On Sunday, June 19, 2022 at 5:45:51 PM UTC-7, Edward Murphy wrote:
On 6/19/2022 10:13 AM, henh...@gmail.com wrote:

3 numbers... A, B, C (in geometric progression)

that is... A:B = B:C

such that the 3 differences are all squares.

Are there 5 such triples ?

Are there MANY such triples ?
[spoiler space]

The numbers are (for some integer x)
a
b = ax
c = ax^2
so the differences are
b - a = a(x-1)
c - a = a(x^2-1) = a(x+1)(x-1)
c - b = ax(x-1)

Divide all three by a(x-1), which must be a square, and note that one
square divided by another square must be a square:
1
x+1
x
The only integer x where x and x+1 are both squares is 0, which would
lead to (a, 0, 0), and the ratio 0/0 is indeterminate.

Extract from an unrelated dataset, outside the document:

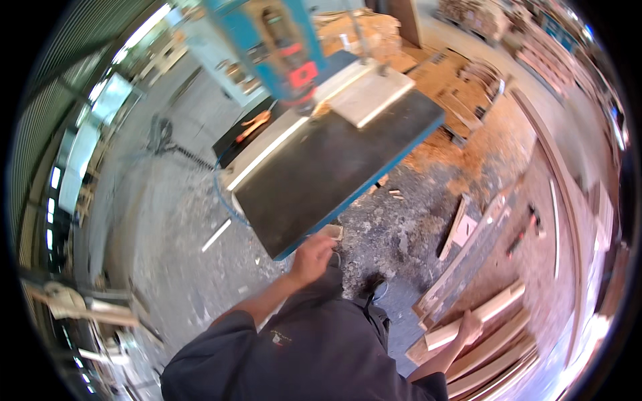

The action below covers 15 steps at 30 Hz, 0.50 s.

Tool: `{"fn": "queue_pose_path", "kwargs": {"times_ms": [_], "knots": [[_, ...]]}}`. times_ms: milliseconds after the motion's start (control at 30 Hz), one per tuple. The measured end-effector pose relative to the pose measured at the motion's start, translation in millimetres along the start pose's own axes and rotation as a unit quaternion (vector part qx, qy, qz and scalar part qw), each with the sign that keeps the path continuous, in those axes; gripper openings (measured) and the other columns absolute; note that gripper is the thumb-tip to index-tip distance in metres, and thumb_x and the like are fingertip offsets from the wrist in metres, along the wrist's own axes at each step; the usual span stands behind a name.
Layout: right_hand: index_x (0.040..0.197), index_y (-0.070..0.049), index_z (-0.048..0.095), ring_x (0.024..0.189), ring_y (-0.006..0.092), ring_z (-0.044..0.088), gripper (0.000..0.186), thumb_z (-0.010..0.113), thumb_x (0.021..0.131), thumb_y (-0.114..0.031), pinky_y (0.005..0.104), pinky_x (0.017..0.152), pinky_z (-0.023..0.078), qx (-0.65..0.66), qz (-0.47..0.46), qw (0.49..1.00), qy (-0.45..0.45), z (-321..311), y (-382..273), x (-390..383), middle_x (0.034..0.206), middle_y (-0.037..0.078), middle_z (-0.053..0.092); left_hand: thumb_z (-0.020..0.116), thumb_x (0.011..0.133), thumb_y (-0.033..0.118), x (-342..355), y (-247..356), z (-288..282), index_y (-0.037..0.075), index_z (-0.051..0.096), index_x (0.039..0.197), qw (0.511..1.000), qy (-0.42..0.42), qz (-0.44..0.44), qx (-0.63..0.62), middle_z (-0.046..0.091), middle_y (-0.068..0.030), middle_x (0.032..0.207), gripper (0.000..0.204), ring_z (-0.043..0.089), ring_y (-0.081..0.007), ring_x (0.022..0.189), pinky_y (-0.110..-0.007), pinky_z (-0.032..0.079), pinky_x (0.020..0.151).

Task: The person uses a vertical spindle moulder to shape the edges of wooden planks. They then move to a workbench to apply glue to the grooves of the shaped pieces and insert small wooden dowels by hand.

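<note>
My right hand point(471, 327) is closed over a long pale wooden piece point(498, 304), which lies on top of a row of similar wooden pieces point(495, 364) at the lower right. Just off the near corner of the machine's dark worktable point(321, 170), my left hand point(313, 259) has its fingers curled. A small brownish block end point(332, 232) shows right by those fingers; whether they grip it I cannot make out. Above the worktable stands the blue machine head point(267, 47) with a red part point(301, 73) at its lower end, blurred.
A pale board point(371, 93) and a light fence strip point(271, 150) lie on the worktable. An orange-handled tool point(254, 125) rests beyond the strip. Sawdust point(428, 157) covers the floor behind. A red-and-black tool point(525, 230) lies on the reddish board at right; wood scraps point(455, 227) lie nearby.
</note>
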State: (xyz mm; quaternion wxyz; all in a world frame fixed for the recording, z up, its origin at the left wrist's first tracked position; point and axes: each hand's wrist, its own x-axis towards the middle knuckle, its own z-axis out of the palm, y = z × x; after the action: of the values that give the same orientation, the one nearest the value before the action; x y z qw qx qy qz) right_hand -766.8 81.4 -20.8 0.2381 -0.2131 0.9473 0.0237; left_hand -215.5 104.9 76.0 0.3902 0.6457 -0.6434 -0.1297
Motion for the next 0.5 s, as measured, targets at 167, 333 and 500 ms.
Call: {"fn": "queue_pose_path", "kwargs": {"times_ms": [167, 333, 500], "knots": [[0.116, 0.003, 0.071, 0.074, 0.0280, 0.068, 0.050, 0.070, 0.088, -0.038, 0.0383, 0.078, 0.061, 0.649, 0.009, 0.757, -0.071, 37.3, 58.2, 80.8, 0.082, 0.009, 0.069, 0.070, 0.085, 0.000, 56.8, -94.8, -100.0, 0.006, 0.073, 0.109, 0.971, 0.194, -0.061, 0.122, 0.069, -0.0156, 0.110, 0.025, 0.068, -0.0364, 0.105, -0.044, 0.055, 0.091], [0.120, 0.000, 0.066, 0.078, 0.0215, 0.066, 0.049, 0.071, 0.090, -0.037, 0.0331, 0.073, 0.058, 0.671, -0.121, 0.681, -0.266, 22.9, 36.5, 6.9, 0.092, 0.010, 0.069, 0.076, 0.080, 0.006, 166.9, -239.0, -182.0, 0.010, 0.065, 0.130, 0.927, 0.129, -0.101, 0.338, 0.056, -0.0152, 0.140, 0.052, 0.058, -0.0388, 0.124, -0.046, 0.051, 0.103], [0.119, 0.003, 0.066, 0.080, 0.0213, 0.067, 0.054, 0.074, 0.086, -0.039, 0.0306, 0.073, 0.058, 0.655, -0.178, 0.687, -0.259, 55.8, -1.0, -137.0, 0.089, 0.010, 0.068, 0.076, 0.081, 0.005, 258.2, -329.8, -218.9, 0.014, 0.052, 0.150, 0.883, -0.043, -0.175, 0.434, 0.048, -0.0119, 0.153, 0.074, 0.054, -0.0377, 0.133, -0.047, 0.050, 0.110]]}}
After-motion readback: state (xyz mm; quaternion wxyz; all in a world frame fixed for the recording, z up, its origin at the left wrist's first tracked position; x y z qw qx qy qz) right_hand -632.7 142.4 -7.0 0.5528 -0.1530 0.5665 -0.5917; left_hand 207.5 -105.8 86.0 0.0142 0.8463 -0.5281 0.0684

So there are
no such triples.

Maybe "x is an integer" is an incorrect assumption; consider x = y/z
and a = w*z^2 (y, z, w) are all integers. But I'll leave that for
someone else to finish working out.

( 567, 1008, 1792 )

the 3 diff.'s are : 441, 784, 1225
Well, that's that confirmed, then. Put another way, the numbers are
2^0 * 3^4 * 7^1
2^4 * 3^2 * 7^1
2^8 * 3^0 * 7^1
and the ratio of successive numbers is 16/9, and the differences are
3^2 * 7^2
4^2 * 7^2
5^2 * 7^2
-------- Are there 5 such triples ?

------ Are there MANY such triples ?
Any triple of the form (81x, 144x, 256x) (x is a positive integer)
probably works. The above example fits this form for x = 7.

Followup questions:

* Are there such triples not fitting this form?

* Are there such triples not fitting the form (p^4 * x, p^2 * q^2 * x,
q^4 * x) where p and q and x are all positive integers?

As noted above, x and x+1 are squares; x is a rational number.
x can be written as a^2/b^2, and then (a^2+b^2)/b^2 is also a square, and this is true if a and b are the first two numbers of a Pythagorean triplet (a^2+b^2=c^2). There is an infinite number of those.
Each triplet yields a solution of the form
(b^2-a^2)*a^4, (b^2-a^2)*a^2*b^2, (b^2-a^2)*b^4
The case a=3, b=4 yields the solution 567, 1008, 1792 (given above)
The case a=5, y=12 yields the solution 74375, 428400, 2467584
etc.
So there are triplets other than (81*x, 144*x, 256*x), but they all have the form (p^4*x,p^2*q^2*x, q^4*x).